Data from the last five years of tech IPOs shows that startups that raise large sums of venture capital don’t perform any better than companies that raise small amounts. It turns out that the concept of “Efficient Entrepreneurship” also applies to crowdfunding.
Overdosing on VC: Lessons from 71 IPOs_by Eric Paley & Joseph Flaherty_hackernoon.com
Among the top 100 projects in Kickstarter’s eight-year history, there are two clear venture-scale wins; Facebook acquiring Oculus for $2B and Electrolux acquiring sous vide manufacturer Anova Culinary for $250M. Surprisingly, neither of these companies cracked the top 50 in terms of money raised on the platform. Check out the data and links to the project here.
Over at IndieGoGo, none of the site’s top 100 projects have had major exits yet, though the stylish fitness tracker Misfit, the 183rd most funded project in the site’s history, was acquired by Fossil for $260M.
There aren’t many encouraging stories beyond those three:
To be fair, crowdfunding is still in its early days, and some emerging companies may become new models to follow.
But at the risk of overgeneralizing, there are a couple of lessons that can be gleaned from the data.
With crowdfunding, niches hold riches. Oculus was pitched as a dev kit for hackers. Sous vide fans are second only to Crossfitters in the lengths they’ll go to satiate their craving for boiled chicken. These products are targeted towards enthusiasts who would bear with the bugs found in any first generation product — quite literally in the case of the Flow Beehive which raised $13M on IndieGoGo.
More importantly, these products also represent categories where there were few viable substitutes. VR was a mid-nineties curiosity, and water cookers were largely limited to high-end kitchens. Kickstarter made insane sounding projects tangible for enthusiasts.
Compare that to the smartwatch category which has been around since the mid-90s. Even before Pebble reenergized the market, there were still enough smartwatches to fill out a buyers guide. Likewise, Ouya was trying to crack a crowded video game console market where existing systems have cult-like followings.
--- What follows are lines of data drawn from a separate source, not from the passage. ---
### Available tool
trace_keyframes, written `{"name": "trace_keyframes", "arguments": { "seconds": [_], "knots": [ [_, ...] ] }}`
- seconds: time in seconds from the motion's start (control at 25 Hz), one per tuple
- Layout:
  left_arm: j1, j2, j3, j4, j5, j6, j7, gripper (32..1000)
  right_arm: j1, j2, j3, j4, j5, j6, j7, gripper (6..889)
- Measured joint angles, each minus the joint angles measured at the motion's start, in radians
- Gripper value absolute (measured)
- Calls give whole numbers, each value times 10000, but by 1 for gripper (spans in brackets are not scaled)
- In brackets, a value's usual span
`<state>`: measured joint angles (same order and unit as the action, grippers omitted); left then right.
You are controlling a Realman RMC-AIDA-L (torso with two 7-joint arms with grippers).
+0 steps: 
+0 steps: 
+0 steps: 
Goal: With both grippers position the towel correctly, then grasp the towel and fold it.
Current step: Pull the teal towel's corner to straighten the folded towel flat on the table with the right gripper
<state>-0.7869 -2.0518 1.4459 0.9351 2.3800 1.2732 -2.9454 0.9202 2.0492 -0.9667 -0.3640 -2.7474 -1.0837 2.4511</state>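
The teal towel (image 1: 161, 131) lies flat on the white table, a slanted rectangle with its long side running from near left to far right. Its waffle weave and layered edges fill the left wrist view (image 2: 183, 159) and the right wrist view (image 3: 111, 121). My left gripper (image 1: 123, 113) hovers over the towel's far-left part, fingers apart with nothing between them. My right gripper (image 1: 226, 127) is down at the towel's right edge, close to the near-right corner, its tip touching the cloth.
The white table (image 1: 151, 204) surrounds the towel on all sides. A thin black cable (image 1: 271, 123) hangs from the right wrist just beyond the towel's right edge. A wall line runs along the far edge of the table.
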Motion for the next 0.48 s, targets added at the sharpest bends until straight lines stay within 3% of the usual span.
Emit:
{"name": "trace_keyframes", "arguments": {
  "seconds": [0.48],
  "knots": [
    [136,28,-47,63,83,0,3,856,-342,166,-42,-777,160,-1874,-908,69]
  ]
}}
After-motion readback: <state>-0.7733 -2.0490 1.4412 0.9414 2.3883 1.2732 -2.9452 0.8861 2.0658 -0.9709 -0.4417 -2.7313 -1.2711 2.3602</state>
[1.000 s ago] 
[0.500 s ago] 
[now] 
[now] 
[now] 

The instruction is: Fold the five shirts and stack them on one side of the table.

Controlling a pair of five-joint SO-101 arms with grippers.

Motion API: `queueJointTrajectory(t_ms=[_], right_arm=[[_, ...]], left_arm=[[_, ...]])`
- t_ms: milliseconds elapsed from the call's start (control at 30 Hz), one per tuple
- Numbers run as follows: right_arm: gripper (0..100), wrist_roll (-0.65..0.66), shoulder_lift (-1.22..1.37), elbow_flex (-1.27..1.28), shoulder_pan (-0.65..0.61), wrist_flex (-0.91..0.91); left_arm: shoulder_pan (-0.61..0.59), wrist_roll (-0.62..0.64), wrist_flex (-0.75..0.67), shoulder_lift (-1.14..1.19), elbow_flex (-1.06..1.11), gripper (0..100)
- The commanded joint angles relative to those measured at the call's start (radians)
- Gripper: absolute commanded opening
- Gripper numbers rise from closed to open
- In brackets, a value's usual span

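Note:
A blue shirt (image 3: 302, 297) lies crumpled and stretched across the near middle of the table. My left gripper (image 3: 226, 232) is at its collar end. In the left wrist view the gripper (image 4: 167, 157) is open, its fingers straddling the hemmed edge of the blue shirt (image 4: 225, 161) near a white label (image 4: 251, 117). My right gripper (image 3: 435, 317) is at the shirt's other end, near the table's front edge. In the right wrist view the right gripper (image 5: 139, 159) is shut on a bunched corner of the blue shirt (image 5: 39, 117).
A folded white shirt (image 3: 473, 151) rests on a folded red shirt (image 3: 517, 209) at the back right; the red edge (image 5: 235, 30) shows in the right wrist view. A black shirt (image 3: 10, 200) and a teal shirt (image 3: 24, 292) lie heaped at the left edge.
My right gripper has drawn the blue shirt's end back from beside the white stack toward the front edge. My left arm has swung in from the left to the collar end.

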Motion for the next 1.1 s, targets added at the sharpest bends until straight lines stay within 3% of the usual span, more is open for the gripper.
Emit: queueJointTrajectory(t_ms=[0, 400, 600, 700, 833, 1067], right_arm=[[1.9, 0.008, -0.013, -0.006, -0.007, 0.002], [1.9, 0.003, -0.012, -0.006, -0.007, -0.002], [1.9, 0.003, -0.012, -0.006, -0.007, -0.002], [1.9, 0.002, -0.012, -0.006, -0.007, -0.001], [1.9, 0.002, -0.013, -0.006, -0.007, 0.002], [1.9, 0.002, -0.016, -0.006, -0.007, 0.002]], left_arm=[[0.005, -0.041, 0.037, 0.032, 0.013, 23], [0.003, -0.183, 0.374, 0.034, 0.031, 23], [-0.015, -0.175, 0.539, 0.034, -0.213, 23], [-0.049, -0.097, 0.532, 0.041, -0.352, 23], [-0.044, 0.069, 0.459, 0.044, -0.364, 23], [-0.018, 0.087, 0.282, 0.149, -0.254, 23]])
Perhaps one of the half dozen crowdfunded wireless headphone concepts that have been funded in the last couple years will become a breakout and challenge Apple’s AirPods. However, the data so far suggests that in crowdfunding passion projects outperform polished consumer products.
Success can be a curse in crowdfunding. Kickstarter is debt. Projects that require significant R&D efforts can burn through crowdfunding capital leaving insufficient funds for manufacturing if product development hits a snag. Even if a product is ready to produce once a campaign ends, any blip in production can bankrupt a fledgling company.
A couple of high-profile cases illustrate the dangers facing overly successful crowdfunding campaigns.
A small sample of the knock-off Fidget Cubes based on the original design by Antsy Labs.
Many entrepreneurs want to raise as much money as possible during a campaign, yet fail to fully appreciate the relationship between capital and customer fulfillment. For instance, Pebble had 65,607 product orders in its first campaign, while Formlabs had 1,028. Pebble raised 3.5X as much money as Formlabs but also had to handle fulfilling orders, customer service, etc. for 64X more customers. As a mass market product, the Pebble team was further divided by preparing for retail launches. That is a lot to take on all at once.
Capital won’t make you smarter. It comes with no special insights and can’t solve problems unless the company is properly designed to deploy it. Consider this when calibrating your ambition for a campaign.
These stories don’t mean that heavily funded projects are doomed. The Flow Beehive raised $13M on IndieGoGo, had 38,000 backers, shipped successfully and is now a going concern. But it’s a flat pack wooden frame that the buyer assembles. There are only so many points of failure, and the core technology is as old as modern agriculture.
This data isn’t a criticism of Kickstarter or the creators of these projects. Kickstarter has always told creators that it is “not a store” or a replacement for VC. It’s also important to say that a VC-scale outcome shouldn’t be the goal or even the primary metric of success in crowdfunding. Still, many entrepreneurs view it as such.
Fundraising isn’t an end unto itself and won’t determine your ultimate success or failure, so keep focused on the real mission. Remember, Misfit “only” raised $847K on IndieGoGo, which is only a modest success by comparison to other projects, but it also represents the second best exit for a company that launched via crowdfunding.